■ INFORMATION SHOWN:
[Start of Attachment]
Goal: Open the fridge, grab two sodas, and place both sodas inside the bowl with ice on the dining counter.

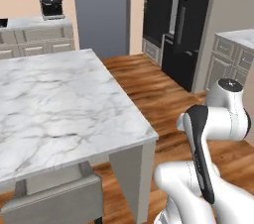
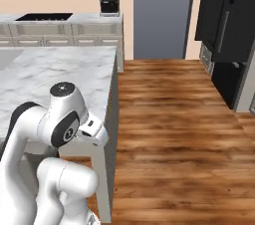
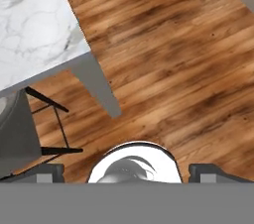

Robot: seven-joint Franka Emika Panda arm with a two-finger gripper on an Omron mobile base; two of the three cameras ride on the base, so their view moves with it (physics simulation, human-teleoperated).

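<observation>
Wood flooring (image 2: 169,119) runs between one marble dining counter (image 1: 54,104) and one black fridge (image 1: 186,25) standing well apart at the far wall, its doors shut. One grey stool (image 1: 54,200) sits tucked under the counter's near edge. One coffee machine (image 1: 51,6) rests on the back counter (image 1: 30,22). Seen from the hand, the gripper (image 3: 126,174) hangs over the floor beside the counter's corner leg, jaws spread wide, holding nothing.

A wood plank floor (image 2: 169,119) runs between the cabinets. A black coffee machine (image 1: 51,5) stands on the far desk (image 1: 30,21) against the peach wall, near a black cooktop (image 2: 44,17). A grey doorway panel (image 2: 162,12) rises beside it.
</observation>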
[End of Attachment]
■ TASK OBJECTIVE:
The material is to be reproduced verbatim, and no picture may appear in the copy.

■ WORKED SOLUTION:
Goal: Open the fridge, grab two sodas, and place both sodas inside the bowl with ice on the dining counter.


Robot: seven-joint Franka Emika Panda arm with a two-finger gripper on an Omron mobile base; two of the three cameras ride on the base, so their view moves with it (physics simulation, human-teleoperated).

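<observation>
Wood flooring (image 2: 169,119) runs between one marble dining counter (image 1: 54,104) and one black fridge (image 1: 186,25) standing well apart at the far wall, its doors shut. One grey stool (image 1: 54,200) sits tucked under the counter's near edge. One coffee machine (image 1: 51,6) rests on the back counter (image 1: 30,22). Seen from the hand, the gripper (image 3: 126,174) hangs over the floor beside the counter's corner leg, jaws spread wide, holding nothing.

A wood plank floor (image 2: 169,119) runs between the cabinets. A black coffee machine (image 1: 51,5) stands on the far desk (image 1: 30,21) against the peach wall, near a black cooktop (image 2: 44,17). A grey doorway panel (image 2: 162,12) rises beside it.
</observation>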

That completes the answer to the exercise.